BEGIN Recorded information
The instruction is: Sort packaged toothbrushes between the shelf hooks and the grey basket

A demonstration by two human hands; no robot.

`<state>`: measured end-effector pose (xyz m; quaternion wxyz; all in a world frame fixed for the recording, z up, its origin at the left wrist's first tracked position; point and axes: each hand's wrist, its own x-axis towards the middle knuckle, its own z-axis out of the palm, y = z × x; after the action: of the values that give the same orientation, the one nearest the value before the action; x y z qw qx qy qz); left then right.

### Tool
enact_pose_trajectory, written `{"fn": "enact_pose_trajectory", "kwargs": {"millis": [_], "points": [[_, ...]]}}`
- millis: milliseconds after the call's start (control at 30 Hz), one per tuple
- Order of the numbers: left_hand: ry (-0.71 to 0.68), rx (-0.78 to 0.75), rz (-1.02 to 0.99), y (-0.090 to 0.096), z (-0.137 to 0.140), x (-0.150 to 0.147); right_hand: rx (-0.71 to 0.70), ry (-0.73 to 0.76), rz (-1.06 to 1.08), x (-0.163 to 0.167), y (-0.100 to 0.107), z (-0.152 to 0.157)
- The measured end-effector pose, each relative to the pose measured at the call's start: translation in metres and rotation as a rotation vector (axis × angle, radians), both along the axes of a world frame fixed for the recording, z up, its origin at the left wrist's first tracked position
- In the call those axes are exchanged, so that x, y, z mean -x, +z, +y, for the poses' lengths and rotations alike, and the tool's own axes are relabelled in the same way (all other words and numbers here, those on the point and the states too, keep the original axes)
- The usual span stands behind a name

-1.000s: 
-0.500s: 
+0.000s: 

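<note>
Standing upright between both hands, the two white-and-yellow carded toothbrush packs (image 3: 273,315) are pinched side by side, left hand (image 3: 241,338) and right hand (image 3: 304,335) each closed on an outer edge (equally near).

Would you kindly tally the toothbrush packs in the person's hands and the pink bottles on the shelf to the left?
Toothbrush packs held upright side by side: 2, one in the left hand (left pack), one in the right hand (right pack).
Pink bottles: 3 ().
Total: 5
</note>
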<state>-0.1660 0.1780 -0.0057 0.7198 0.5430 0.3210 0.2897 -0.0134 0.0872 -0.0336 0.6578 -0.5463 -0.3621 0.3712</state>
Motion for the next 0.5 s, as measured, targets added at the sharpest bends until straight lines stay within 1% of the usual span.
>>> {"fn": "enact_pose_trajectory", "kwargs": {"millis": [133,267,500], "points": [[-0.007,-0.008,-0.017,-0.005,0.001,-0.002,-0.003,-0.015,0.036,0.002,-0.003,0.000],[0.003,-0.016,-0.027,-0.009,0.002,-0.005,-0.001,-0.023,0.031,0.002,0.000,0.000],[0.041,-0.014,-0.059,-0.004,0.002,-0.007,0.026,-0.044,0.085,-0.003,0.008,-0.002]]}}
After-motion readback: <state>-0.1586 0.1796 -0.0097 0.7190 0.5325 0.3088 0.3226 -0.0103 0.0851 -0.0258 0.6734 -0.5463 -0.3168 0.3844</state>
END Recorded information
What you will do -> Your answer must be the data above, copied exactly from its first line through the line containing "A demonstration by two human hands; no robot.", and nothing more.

Answer to this exercise ->
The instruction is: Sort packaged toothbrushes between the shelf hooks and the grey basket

A demonstration by two human hands; no robot.

Nothing else belongs in this output.